**Information shown**:

BEGIN

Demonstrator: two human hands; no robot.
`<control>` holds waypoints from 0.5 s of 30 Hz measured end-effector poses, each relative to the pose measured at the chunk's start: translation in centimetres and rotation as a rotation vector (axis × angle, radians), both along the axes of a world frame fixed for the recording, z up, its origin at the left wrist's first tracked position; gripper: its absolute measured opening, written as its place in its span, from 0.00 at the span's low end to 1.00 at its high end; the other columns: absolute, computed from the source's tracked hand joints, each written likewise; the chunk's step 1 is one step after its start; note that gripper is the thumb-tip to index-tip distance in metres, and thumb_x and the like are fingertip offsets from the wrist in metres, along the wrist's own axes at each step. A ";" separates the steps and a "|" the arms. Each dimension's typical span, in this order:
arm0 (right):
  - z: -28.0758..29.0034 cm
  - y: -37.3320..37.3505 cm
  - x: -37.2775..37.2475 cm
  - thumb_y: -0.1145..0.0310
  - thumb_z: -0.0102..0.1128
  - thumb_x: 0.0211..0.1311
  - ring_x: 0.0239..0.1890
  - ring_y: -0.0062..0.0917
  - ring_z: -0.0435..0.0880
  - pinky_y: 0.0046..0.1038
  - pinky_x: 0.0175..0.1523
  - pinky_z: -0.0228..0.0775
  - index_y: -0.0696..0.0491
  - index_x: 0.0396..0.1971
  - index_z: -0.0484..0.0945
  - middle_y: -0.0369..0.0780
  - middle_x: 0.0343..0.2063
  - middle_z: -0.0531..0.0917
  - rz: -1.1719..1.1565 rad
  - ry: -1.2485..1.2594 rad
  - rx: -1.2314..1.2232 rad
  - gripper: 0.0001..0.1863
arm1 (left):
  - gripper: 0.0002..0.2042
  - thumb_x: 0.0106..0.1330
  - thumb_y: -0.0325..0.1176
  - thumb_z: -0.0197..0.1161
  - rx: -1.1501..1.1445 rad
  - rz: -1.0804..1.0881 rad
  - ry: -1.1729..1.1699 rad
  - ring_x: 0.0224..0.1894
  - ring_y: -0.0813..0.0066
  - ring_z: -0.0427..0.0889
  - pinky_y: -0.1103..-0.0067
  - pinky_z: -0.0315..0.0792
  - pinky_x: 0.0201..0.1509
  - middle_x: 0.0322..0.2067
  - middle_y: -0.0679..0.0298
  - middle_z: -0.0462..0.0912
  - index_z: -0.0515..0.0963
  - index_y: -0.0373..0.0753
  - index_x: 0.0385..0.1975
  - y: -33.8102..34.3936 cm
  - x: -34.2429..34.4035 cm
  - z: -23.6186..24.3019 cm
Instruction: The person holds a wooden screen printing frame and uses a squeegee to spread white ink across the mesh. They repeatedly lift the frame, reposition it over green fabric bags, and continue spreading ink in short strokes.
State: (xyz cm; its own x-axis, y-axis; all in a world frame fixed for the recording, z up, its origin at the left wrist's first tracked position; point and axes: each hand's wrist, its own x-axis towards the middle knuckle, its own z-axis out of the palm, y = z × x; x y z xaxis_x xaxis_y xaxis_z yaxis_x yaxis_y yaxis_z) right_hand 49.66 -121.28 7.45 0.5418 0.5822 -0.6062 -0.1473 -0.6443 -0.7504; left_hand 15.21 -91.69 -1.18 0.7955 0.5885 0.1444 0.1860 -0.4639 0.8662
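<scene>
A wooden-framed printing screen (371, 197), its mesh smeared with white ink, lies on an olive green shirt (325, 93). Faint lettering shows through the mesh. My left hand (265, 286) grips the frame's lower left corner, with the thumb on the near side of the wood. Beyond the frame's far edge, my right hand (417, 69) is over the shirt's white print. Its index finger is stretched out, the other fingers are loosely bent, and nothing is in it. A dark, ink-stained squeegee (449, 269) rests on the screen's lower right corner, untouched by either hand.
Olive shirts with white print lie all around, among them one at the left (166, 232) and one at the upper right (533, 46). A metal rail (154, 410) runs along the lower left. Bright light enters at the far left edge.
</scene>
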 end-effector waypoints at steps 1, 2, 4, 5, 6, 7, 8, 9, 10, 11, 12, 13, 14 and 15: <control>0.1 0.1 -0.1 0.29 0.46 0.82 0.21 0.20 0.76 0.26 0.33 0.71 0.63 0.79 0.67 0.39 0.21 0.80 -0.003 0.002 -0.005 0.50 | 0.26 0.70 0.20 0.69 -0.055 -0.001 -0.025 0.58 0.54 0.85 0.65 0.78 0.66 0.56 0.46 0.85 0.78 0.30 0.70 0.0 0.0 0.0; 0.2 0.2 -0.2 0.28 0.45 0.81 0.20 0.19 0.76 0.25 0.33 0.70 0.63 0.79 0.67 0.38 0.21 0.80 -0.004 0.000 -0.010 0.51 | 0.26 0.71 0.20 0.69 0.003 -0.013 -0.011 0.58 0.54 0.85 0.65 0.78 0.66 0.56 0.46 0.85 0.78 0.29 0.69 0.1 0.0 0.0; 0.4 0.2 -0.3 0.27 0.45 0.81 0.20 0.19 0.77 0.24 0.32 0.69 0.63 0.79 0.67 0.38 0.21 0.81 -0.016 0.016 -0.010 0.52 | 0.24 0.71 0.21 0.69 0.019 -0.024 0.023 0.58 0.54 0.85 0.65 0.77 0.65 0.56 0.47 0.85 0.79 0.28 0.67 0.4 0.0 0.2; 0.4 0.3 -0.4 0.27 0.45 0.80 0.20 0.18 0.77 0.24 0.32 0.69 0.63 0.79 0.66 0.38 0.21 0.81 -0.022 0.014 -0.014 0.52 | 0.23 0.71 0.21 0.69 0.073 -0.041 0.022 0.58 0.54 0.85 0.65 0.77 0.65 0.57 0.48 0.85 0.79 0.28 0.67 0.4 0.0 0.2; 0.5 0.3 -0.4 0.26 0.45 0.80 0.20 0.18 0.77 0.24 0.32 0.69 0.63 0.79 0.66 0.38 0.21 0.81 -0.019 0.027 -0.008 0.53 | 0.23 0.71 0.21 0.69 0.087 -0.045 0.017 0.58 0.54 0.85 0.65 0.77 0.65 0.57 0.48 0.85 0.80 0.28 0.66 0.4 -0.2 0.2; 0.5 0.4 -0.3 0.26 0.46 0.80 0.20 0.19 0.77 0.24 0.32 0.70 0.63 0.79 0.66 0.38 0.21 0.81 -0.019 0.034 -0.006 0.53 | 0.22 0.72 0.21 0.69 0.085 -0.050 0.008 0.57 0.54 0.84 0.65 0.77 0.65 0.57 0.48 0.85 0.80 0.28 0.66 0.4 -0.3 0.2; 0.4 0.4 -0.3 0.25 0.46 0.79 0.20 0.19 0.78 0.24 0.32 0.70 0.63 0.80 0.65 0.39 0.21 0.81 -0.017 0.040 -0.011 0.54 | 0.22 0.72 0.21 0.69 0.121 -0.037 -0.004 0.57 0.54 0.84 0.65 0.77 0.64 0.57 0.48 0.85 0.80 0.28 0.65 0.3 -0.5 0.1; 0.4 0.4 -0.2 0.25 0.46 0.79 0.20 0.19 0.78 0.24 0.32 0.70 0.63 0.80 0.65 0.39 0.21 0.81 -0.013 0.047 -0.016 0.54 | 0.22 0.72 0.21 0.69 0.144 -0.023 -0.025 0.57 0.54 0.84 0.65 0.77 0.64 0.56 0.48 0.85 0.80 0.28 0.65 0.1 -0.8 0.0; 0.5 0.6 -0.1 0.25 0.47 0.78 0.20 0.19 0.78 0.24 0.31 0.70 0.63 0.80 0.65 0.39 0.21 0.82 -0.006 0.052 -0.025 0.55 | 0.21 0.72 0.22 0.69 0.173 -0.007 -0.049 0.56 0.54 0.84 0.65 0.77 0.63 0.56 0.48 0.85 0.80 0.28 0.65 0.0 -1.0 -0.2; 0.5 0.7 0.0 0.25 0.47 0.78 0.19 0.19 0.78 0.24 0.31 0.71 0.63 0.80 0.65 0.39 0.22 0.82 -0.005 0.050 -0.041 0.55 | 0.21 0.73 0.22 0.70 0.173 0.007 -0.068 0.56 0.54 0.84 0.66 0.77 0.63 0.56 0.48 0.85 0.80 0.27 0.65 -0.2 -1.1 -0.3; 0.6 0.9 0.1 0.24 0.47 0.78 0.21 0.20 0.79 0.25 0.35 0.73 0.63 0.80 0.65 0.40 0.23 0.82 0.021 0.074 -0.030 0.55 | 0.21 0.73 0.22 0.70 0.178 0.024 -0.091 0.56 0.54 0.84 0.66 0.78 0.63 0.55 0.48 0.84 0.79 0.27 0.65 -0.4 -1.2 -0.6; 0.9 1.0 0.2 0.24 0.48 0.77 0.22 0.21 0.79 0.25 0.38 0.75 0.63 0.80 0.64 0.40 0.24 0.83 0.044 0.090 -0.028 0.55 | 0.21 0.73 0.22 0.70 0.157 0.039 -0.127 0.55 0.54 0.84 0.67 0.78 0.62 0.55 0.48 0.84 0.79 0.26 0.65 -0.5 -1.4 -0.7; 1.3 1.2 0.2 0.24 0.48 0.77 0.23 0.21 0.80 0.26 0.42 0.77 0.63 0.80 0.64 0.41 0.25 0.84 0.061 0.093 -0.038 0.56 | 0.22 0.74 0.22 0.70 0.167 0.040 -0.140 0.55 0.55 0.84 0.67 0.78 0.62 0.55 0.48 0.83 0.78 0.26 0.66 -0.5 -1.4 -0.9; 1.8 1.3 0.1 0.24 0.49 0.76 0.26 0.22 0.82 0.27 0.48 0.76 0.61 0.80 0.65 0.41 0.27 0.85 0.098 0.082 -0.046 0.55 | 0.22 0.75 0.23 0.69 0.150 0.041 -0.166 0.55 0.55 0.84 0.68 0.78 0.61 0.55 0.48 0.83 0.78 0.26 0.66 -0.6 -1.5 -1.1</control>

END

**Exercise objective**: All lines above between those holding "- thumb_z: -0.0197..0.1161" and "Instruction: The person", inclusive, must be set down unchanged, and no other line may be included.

**Exercise answer**:
  - thumb_z: -0.0197..0.1161
  - rx: -1.1501..1.1445 rad
  - rz: -1.0804..1.0881 rad
  - ry: -1.1729..1.1699 rad
  - ring_x: 0.0224..0.1894
  - ring_y: -0.0813..0.0066
  - ring_z: -0.0427..0.0889
  - pinky_y: -0.1103..-0.0067
  - pinky_z: -0.0315..0.0792
  - pinky_x: 0.0201..0.1509
  - middle_x: 0.0322..0.2067
  - middle_y: -0.0679..0.0298
  - middle_z: -0.0462..0.0912
  - index_z: -0.0515..0.0963
  - index_y: -0.0373..0.0753
  - index_x: 0.0385..0.1975
  - y: -33.8102..34.3936 cm
  - x: -34.2429..34.4035 cm
  - z: -23.6186..24.3019 cm
Instruction: The person holds a wooden screen printing frame and uses a squeegee to spread white ink across the mesh. They repeatedly lift the frame, reposition it over green fabric bags, and continue spreading ink in short strokes.

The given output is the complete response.